First I browsed through the host monitoring to where the email notifications are displayed. Here I was able to determine the command used to populate the notification body:
/usr/bin/printf "%b" "** Nagios **\n\nAlert type: $NOTIFICATIONTYPE$\nHost: $HOSTNAME$ ($HOSTALIAS$)\nState: $HOSTSTATE$\nAddress: $HOSTADDRESS$\nInfo: $HOSTOUTPUT$\n\nDate/Time: $LONGDATETIME$\n" |
The bolded $HOSTNAME$ there is where the incorrect data was coming from. Google tells me this is set in the host definition config file, which in my environment was located on the Nagios server here:
/opt/nagios/etc/hosts-standard.cfg
Finding my server definition in that file showed that it was entered correctly.

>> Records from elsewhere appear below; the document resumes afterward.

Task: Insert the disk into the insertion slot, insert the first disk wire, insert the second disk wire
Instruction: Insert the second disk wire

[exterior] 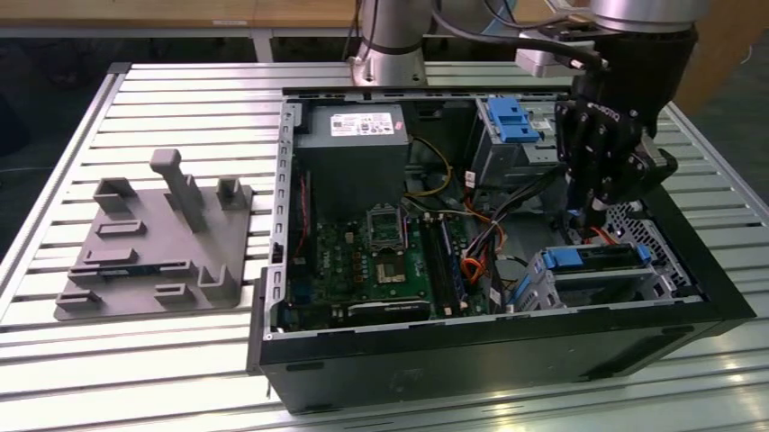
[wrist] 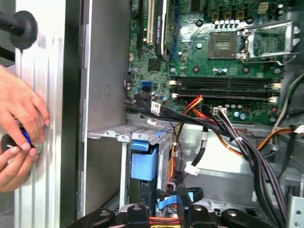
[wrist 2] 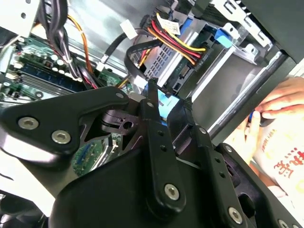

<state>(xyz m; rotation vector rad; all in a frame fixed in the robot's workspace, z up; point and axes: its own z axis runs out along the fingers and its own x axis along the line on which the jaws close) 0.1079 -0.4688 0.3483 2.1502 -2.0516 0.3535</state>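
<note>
A slatted metal table (exterior: 180, 360) carries an open black computer case (exterior: 481, 351). A grey fixture plate (exterior: 157, 252) lies outside the case, toward the exterior view's left. Inside the case, at the exterior view's right, the insertion slot (exterior: 658, 256) holds the disk (exterior: 597, 261). Just above the disk, the gripper (exterior: 585, 220) pinches a blue disk wire (wrist 2: 165, 108). A person's hands (wrist: 19, 137) rest just outside the case wall.

My arm (exterior: 639, 54) hangs down, wrist upright. My gripper (exterior: 589, 219) points straight down, its fingers (wrist 2: 153, 108) pinching a blue plug (wrist 2: 164, 105).
</note>
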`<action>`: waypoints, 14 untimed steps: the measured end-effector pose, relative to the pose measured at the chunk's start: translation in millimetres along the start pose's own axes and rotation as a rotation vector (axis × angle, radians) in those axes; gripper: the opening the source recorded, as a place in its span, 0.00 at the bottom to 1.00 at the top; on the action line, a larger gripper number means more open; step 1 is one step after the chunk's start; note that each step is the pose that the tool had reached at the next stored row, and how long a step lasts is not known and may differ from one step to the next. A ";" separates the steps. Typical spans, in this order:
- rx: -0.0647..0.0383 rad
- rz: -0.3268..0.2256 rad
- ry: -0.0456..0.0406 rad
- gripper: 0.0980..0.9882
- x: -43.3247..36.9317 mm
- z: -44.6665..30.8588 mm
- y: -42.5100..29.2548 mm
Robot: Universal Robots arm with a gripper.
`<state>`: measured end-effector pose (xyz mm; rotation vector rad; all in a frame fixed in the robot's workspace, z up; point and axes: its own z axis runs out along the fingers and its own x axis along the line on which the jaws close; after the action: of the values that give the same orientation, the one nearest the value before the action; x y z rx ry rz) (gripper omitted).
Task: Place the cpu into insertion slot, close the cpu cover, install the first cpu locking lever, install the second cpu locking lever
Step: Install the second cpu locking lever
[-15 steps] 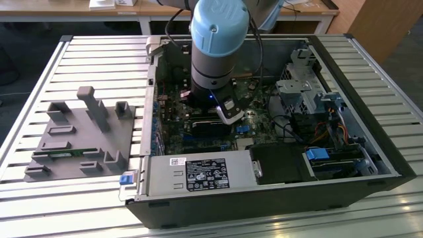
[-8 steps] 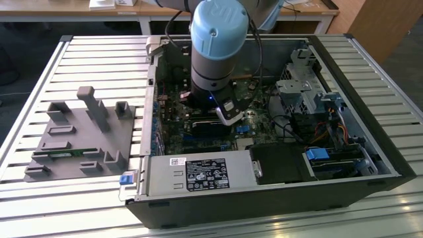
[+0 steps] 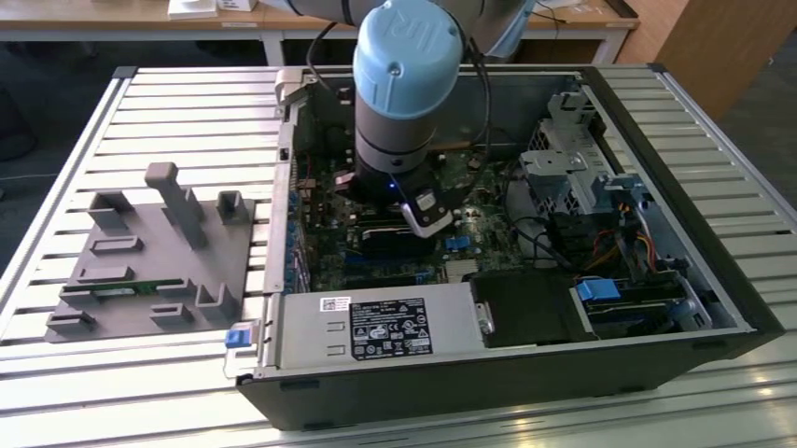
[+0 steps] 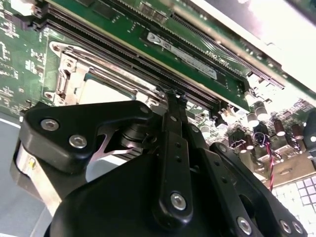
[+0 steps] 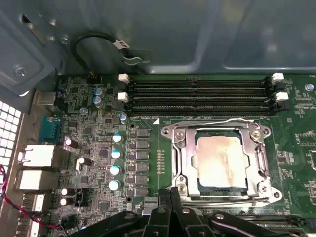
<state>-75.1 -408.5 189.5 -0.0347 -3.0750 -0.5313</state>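
**Already the chip sits in its socket**

Here the cpu [image 5: 221,161] lies flat inside the insertion slot [image 5: 193,163], and the cpu cover [image 5: 258,163] is folded down around it, so the metal top shows through the window. The socket is on the green motherboard [image 5: 148,123], just beside the long memory slots [image 5: 197,94], inside the open computer case [image 3: 697,308] that lies on the desk [image 3: 187,112]. The pincer [image 5: 170,195] hangs low at the socket's edge, its fingers pressed together and holding nothing, probably to push a thin lever.
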 end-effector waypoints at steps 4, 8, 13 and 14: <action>-0.006 0.000 0.0002 0.02 0.8 2.4 -0.5; -0.010 0.000 0.0005 0.02 1.4 4.0 0.1; -0.012 0.000 0.0003 0.02 1.7 4.6 1.3; -0.011 0.000 0.0003 0.02 1.7 4.8 1.9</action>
<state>-76.8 -405.0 185.7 -0.0345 -3.0719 -0.5484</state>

I got lucky with more google search terms and came across this link.
It appears that Nagios uses a “retention.dat” file which is effectively caching old values, and this file is referenced during notifications.
This file was found here in my environment:
/var/local/nagios-3.2.3/retention.dat
I’ve asked my Nagios administrator to update this file, and I’ll update this post if it proves to be successful.